Из соседней комнаты вышел могучий юноша с дружелюбным лицом.
– Слушаю! – вытянулся он, молодцевато щелкнув каблуками.
– Расскажи господину сыщику, как было найдено тело.
– Я стоял на углу Лесной и Школьной, когда ко мне подбежал Онисим Накладыч и сказал, что с Федорой Свечко, кажись, приключилась какая-то беда. Мы пошли к ее дому. Дверь была заперта. Мы стучали, звали Федору, я пытался заглянуть в окна – все напрасно…
– Окна были закрыты? – перебил городового Кондрат.
– Точно так. Онисим настоял на том, что нужно ломать дверь, я и вышиб ее плечом. Гляжу, посреди комнаты лежит мертвая Федора.
– Во сколько это было?
– В начале одиннадцатого.
– Какая реакция была у Онисима?
– Бедняга очень расстроился. Сказал, что он виноват в ее смерти.
– Вот! – воскликнул Поправка со значительным видом. – Слышали?
– Подождите, – нетерпеливо отмахнулся Линник. – Где сейчас Онисим?
– В соседней комнате. Демьян Демидович приказал мне караулить его, – смущенно проговорил Максим.
– Веди его сюда.
Городовой вопросительно взглянул на следователя, тот снисходительно кивнул головой.
В комнату медленно вошел Онисим. У него был опустошенный вид, на бледном лице залегли тени, весь он как будто осунулся, постарел. Бросив испуганный взгляд на застывшее лицо Федоры, провизор осторожно сел на краешек стула.

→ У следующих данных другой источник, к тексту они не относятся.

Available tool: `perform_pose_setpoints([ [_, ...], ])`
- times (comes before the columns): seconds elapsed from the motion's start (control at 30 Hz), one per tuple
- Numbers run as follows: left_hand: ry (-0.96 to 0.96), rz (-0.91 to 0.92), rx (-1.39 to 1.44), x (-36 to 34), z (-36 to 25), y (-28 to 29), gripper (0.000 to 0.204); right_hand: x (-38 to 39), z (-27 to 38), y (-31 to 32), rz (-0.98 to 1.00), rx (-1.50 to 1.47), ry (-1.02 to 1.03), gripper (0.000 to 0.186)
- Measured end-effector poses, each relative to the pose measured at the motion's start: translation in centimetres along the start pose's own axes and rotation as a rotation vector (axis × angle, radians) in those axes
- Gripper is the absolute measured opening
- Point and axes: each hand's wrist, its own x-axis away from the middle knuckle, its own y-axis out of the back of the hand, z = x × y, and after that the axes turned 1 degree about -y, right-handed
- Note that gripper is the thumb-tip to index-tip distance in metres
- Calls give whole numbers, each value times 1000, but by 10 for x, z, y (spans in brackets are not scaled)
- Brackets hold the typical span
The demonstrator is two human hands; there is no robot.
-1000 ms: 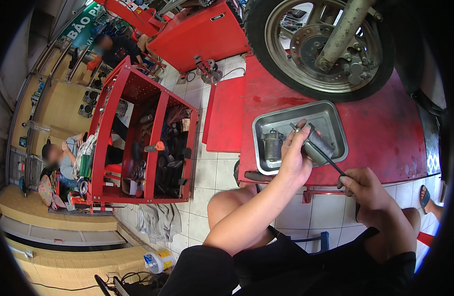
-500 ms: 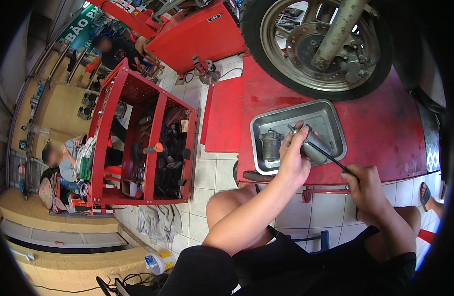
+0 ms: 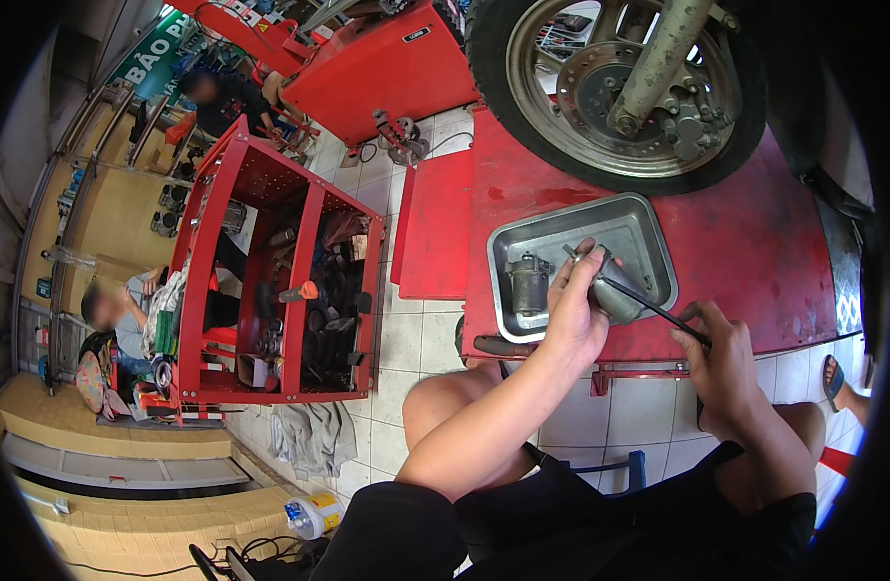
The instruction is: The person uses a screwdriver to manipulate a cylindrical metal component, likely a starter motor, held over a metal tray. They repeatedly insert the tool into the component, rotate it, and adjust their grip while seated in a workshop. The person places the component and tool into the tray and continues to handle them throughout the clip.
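My left hand (image 3: 582, 308) is closed round a grey metal cylinder (image 3: 619, 296), which looks like a small motor body with a narrow stub at its upper left end. It is held tilted above the near side of a shallow metal tray (image 3: 500, 326). A slim black rod-like tool (image 3: 663, 314) slants across to the cylinder; its far tip is hard to make out. My right hand (image 3: 721, 353) pinches the tool's near end between thumb and fingers. Inside the tray, left of my left hand, stands a second grey cylindrical metal part (image 3: 530, 287).
The tray rests on a red bench (image 3: 754, 252), below a motorcycle wheel (image 3: 619, 97) with a brake disc. A red tool cart (image 3: 314, 281) stands left, with a grey cloth (image 3: 314, 436) on the floor beside it. Two people sit farther left. A sandalled foot (image 3: 837, 382) shows at right.
My right hand's fingers have shifted on the black tool, the index finger lifting, and more of its near end shows. My left hand and the cylinder stay almost still.
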Motion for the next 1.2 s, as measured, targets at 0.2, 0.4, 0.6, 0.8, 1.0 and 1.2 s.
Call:
perform_pose_setpoints([
  [0.2,-12,-8,-5,2,-2,-4,45,-1,0,2,79,-10,-24,19],
  [0.4,12,8,6,1,-2,-1,47,-1,3,0,60,-26,-5,12],
  [0.6,-3,-1,-11,2,0,-2,45,1,3,-1,35,-20,40,12],
  [0.8,32,44,-11,4,-1,-4,49,2,-1,4,230,-255,-176,18],
  [1.0,20,84,-29,4,-7,-8,49,-5,5,6,433,-598,-519,30],
  [1.2,-19,48,-24,-1,-8,-7,48,-8,6,1,333,-333,-270,24],
])
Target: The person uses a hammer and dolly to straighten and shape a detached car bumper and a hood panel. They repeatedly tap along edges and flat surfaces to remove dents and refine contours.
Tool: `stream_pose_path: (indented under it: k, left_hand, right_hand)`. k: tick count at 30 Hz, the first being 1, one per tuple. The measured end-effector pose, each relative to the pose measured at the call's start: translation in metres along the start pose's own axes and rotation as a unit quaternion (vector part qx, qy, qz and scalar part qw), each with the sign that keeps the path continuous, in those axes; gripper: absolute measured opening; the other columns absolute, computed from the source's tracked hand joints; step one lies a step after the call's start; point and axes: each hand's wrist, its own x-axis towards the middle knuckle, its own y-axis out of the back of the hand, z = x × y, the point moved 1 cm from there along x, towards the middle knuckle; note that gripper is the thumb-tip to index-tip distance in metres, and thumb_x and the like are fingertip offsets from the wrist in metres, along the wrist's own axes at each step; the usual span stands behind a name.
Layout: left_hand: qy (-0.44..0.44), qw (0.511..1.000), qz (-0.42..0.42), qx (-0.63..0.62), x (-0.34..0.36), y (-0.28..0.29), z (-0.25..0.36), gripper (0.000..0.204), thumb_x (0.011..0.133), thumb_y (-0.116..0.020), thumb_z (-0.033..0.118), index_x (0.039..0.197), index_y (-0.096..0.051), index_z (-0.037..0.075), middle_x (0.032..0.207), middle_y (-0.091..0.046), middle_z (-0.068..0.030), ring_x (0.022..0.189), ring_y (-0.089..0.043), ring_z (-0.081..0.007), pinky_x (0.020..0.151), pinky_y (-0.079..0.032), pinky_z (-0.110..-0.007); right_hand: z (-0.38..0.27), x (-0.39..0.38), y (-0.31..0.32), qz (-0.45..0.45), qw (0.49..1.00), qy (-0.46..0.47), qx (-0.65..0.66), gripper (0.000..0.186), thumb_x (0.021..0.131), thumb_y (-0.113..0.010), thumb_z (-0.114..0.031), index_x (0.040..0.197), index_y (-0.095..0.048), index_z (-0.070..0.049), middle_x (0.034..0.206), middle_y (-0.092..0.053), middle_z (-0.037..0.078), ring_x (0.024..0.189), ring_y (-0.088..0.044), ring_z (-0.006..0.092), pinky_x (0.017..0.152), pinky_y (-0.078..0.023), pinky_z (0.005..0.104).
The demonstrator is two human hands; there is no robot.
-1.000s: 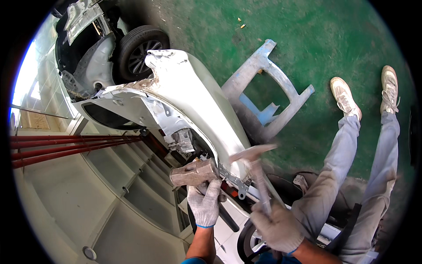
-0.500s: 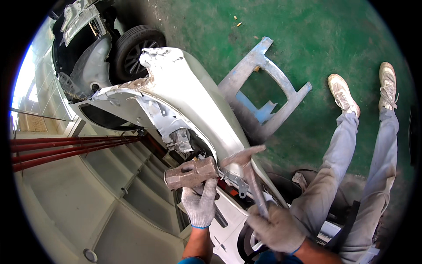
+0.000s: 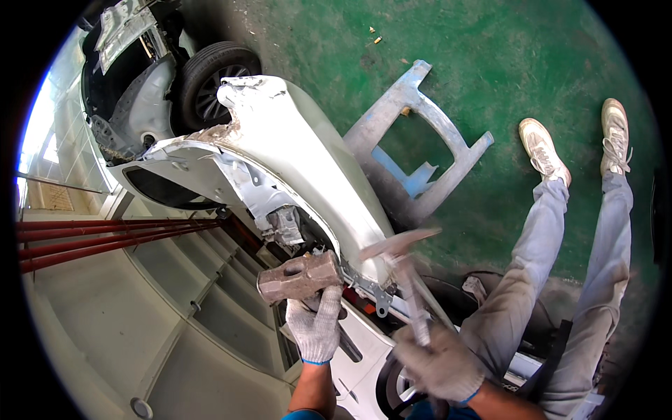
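My left hand [image 3: 315, 327], in a white knitted glove, grips a heavy rusty sledgehammer [image 3: 297, 277] just below its head. That head sits at the inner edge of a white car body panel [image 3: 329, 164]; whether it touches the metal I cannot tell. My right hand [image 3: 439, 360], gloved too, is wrapped round the handle of a smaller hammer [image 3: 397, 245] with a long narrow head. Motion smears this hammer over the panel's near end. Beside the sledgehammer, torn metal and a bracket with a hole [image 3: 381, 306] show along the panel's edge.
A worn plastic stool [image 3: 458, 133] lies against the panel on the green floor [image 3: 511, 56]. Further off is a wheel [image 3: 218, 84] within a stripped car body. Red pipes [image 3: 105, 234] run along the left. Legs in pale trousers and shoes [image 3: 542, 147] extend at right.
The smaller hammer's head has shifted slightly right and its handle stands more upright. My left hand and the sledgehammer have moved only slightly left in the picture, along with the scene.
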Motion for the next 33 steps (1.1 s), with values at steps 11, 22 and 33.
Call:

– Добрый вечер, Онисим! – поздоровался с подозреваемым сыщик.
– Добрый, – машинально отозвался провизор. Голос у него был глухой и деревянный.
– Расскажите мне в самых мельчайших подробностях все, что происходило с вами вчера, – попросил Кондрат.
– Я уже все рассказал господину следователю, – равнодушно заметил Онисим.
– А теперь повторите то же самое еще раз. Возможно, вы упустили какую-то деталь, а она может быть очень важной для следствия.
Провизор тяжело вздохнул и сиплым голосом начал:
– Как вы знаете, позавчера вечером я был в трактире. Пил всю ночь и вернулся домой, когда уже рассвело. Я был очень пьян и проспал до часа дня. Чувствовал себя неважно, поэтому сходил на речку освежиться. В два часа я вернулся в аптеку и работал где-то до шести. Мы с Федорой должны были вчера встретиться, я пошел после работы к ней, но не застал дома. Наверное, мы с ней где-то разминулись. Тогда я решил подарить ей букет цветов и пошел к Игнату Смыку. Но его тоже не оказалось дома.
– Во сколько вы были у Игната? – внезапно оживился Линник.
– Около семи.
– Его супруга сможет это подтвердить?
– Да, мы с ней говорили.
«Это уже кое-что, – обрадованно подумал сыщик. – Нужно узнать у Онуфрия, когда Смык ходил к Варваре».
– Очень хорошо, – потирая руки, бодро произнес Кондрат. – Продолжайте.